Même si le chef démissionnaire de l'IRS a dédouané l'exécutif démocrate face au Congrès vendredi, évoquant des "erreurs idiotes" d'employés, ce scandale constitue, de l'avis de Kareem Crayton, professeur de sciences politiques à l'université de Caroline du Nord, l'affaire la plus lourde de conséquences pour le président.

Ce dernier, en affirmant jeudi avoir appris par la presse que des services du fisc avaient indûment ciblé des groupes liés à la mouvance d'ultra-droite "Tea Party", "renforce l'idée que le président et son gouvernement ne prêtaient pas attention" à ce qui se déroulait dans cette agence, remarque l'universitaire.

Quelles que soient les conséquences politiques ou pénales, "l'idée que le président gouverne au nom des gens et est à la hauteur de la tâche, souffrira à long terme" de cette affaire, assure-t-il.

"Comparaison incorrecte" avec le Watergate

Après avoir dû passer l'essentiel de la semaine à réagir aux controverses, M. Obama a repris vendredi son programme de politique intérieure en se déplaçant à Baltimore, dans le Maryland, pour appeler le Congrès à soutenir l'enseignement en maternelle et les investissements dans les infrastructures.

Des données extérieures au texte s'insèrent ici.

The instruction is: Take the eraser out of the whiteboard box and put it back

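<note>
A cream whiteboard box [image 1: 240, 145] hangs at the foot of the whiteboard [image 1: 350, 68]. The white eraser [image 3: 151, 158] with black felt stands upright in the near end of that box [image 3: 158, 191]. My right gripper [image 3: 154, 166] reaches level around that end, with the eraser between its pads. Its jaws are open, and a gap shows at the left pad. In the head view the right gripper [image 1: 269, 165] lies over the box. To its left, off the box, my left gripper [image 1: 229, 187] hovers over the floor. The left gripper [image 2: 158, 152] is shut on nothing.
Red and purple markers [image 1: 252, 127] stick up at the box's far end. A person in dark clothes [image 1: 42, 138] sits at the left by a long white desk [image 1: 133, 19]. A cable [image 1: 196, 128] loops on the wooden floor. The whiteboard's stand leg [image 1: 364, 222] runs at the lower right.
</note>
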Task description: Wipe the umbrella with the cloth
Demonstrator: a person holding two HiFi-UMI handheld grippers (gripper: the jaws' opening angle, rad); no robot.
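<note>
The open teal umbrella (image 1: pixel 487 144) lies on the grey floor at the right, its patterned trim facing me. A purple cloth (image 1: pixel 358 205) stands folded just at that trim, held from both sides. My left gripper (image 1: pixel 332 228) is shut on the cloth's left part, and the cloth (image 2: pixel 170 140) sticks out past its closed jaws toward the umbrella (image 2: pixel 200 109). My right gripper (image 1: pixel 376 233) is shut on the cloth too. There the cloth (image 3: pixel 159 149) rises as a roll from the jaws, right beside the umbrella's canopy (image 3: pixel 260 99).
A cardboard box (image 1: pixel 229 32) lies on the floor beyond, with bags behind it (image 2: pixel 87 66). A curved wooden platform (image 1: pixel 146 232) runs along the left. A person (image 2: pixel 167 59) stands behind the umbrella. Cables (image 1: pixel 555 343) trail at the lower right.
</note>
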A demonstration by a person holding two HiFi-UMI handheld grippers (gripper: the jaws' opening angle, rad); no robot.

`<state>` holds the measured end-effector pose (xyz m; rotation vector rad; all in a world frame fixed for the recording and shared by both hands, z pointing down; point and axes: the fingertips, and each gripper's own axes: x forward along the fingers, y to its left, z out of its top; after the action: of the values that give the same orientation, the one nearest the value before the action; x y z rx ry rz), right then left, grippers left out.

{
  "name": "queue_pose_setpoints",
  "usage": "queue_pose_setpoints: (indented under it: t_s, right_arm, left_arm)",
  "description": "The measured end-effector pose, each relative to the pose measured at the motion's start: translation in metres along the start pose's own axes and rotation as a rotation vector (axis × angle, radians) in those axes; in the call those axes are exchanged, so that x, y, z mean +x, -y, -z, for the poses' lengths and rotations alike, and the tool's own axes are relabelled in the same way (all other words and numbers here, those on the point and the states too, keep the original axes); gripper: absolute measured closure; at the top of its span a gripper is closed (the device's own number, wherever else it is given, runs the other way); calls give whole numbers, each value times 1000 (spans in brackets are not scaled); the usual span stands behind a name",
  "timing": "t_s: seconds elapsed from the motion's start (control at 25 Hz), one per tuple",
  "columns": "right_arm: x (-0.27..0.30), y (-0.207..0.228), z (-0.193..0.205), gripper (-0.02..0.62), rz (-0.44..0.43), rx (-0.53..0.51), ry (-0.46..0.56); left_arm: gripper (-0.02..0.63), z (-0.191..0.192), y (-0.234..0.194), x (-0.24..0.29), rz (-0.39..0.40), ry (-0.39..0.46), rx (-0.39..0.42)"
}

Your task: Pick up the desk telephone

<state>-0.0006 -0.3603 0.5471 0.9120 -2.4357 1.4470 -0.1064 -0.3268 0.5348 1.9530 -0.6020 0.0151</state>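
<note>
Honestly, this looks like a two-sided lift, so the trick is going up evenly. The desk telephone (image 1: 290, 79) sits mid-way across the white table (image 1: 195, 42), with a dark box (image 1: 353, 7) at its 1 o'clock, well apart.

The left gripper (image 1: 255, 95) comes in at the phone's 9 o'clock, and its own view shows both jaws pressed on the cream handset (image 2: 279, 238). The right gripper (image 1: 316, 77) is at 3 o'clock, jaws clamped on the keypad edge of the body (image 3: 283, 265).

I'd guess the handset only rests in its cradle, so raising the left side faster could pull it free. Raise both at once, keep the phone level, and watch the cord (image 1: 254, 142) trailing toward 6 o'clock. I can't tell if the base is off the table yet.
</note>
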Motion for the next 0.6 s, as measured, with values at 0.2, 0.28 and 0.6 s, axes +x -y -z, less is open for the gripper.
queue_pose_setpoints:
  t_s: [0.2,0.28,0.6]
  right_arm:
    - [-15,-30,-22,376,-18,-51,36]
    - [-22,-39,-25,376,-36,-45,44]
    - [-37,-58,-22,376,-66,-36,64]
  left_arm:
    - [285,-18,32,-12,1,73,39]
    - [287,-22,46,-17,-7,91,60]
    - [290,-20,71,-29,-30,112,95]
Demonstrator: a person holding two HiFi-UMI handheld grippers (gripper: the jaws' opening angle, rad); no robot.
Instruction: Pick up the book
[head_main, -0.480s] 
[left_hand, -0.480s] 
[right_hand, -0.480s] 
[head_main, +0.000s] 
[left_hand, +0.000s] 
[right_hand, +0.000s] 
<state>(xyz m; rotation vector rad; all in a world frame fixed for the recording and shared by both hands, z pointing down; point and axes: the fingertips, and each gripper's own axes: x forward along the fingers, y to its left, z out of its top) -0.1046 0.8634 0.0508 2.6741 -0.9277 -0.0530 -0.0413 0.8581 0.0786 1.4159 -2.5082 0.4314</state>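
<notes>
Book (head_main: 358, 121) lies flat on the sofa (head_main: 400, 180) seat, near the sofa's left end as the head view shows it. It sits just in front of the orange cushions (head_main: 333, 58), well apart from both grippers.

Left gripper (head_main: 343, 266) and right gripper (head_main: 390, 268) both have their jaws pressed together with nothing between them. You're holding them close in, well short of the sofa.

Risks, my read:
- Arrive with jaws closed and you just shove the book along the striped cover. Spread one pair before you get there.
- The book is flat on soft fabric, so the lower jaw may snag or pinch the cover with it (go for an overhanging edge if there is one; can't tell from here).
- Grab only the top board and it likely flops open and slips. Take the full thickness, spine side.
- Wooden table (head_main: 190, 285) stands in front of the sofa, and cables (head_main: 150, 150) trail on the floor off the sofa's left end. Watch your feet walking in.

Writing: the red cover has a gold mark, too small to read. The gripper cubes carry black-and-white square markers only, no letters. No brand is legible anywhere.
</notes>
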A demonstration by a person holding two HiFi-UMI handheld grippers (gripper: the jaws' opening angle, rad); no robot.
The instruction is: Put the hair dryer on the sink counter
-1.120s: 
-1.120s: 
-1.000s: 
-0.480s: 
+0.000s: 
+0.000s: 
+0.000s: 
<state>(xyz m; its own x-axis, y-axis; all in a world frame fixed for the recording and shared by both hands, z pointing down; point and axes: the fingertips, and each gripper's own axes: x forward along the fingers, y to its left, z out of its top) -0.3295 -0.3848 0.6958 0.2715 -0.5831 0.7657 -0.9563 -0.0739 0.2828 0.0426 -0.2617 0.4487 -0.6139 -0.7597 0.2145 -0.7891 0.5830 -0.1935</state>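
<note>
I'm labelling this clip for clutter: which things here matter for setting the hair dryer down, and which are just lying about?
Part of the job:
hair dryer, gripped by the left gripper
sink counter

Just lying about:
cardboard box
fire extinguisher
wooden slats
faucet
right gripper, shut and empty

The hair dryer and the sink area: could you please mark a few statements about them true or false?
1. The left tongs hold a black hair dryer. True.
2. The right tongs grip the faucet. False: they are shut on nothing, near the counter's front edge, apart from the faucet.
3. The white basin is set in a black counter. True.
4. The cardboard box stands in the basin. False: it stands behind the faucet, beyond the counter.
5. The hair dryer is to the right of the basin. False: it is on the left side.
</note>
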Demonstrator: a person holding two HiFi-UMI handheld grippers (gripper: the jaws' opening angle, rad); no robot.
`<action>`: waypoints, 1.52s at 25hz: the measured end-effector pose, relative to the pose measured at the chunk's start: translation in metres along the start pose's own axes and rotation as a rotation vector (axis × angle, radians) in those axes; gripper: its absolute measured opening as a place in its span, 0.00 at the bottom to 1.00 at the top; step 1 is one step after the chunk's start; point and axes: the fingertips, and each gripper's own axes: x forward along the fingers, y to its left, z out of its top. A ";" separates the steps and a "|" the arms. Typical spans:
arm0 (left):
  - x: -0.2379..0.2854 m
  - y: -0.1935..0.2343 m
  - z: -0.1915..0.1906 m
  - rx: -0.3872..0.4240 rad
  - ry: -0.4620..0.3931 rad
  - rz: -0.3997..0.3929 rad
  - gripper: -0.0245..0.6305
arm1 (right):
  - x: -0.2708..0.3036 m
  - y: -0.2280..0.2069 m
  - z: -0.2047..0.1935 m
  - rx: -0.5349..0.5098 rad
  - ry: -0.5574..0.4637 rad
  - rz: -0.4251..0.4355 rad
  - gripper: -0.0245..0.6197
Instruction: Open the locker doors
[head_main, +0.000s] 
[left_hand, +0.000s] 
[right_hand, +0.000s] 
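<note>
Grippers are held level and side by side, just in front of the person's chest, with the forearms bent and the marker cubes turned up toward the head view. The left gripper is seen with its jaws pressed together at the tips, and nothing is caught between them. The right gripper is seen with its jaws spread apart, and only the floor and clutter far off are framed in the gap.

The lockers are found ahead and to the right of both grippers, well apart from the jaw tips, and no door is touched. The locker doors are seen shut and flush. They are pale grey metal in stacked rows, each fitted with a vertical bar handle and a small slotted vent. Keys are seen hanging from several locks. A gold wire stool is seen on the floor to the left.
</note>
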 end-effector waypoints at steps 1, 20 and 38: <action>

Au risque de voir ce message étouffé dans les médias par le passage sur le gril du chef démissionnaire de l'IRS au Capitole au même moment, alors que fleurissent, chez certains élus ou commentateurs conservateurs, les comparaisons avec le scandale du Watergate qui avait emporté le président Nixon en 1974.

"A l'heure actuelle, c'est une comparaison incorrecte", tempère Julian Zelizer, professeur d'histoire à l'université de Princeton. "Le Watergate, c'était un président directement impliqué dans une obstruction" à la justice, rappelle-t-il. "Si les républicains essaient d'emprunter cette voie, cela pourrait leur retomber dessus".

Reste que ces controverses tombent à un moment délicat pour M. Obama, dont le bilan législatif du second mandat est maigre. L'approche de la campagne des législatives de la fin 2014 ne lui laisse plus que quelques mois avant d'essayer de faire progresser les sujets qui lui tiennent à coeur dans un Congrès partiellement aux mains de ses adversaires.

"Les trois ans et demi qui me restent, ce n'est pas beaucoup", a du reste reconnu lundi M. Obama lors d'une réunion de levée de fonds à New York. "Il faut que je mette à profit tout (le temps) que j'ai pour faire la différence".

La réforme de l'immigration et de la fiscalité, ainsi que la lutte contre le réchauffement climatique figurent parmi ces dossiers, de même que l'encadrement de la circulation des armes à feu, malgré un échec cinglant au Congrès en avril.

Mais dans l'immédiat, le gouvernement Obama "va passer son temps à aller témoigner au Congrès" sur les affaires en cours, et ces aller-retours vont étouffer "tous les dossiers de fond", prophétise M. Crayton.

L'histoire des présidences récentes montre qu'il est possible de rebondir après de tels revers, note toutefois M. Zelizer.

"Cela peut disparaître assez vite, nous l'avons vu plusieurs fois", affirme-t-il, en citant l'affaire Iran-contra sous Ronald Reagan, ou le scandale sexuel Lewinsky qui avait valu une procédure de destitution à Bill Clinton.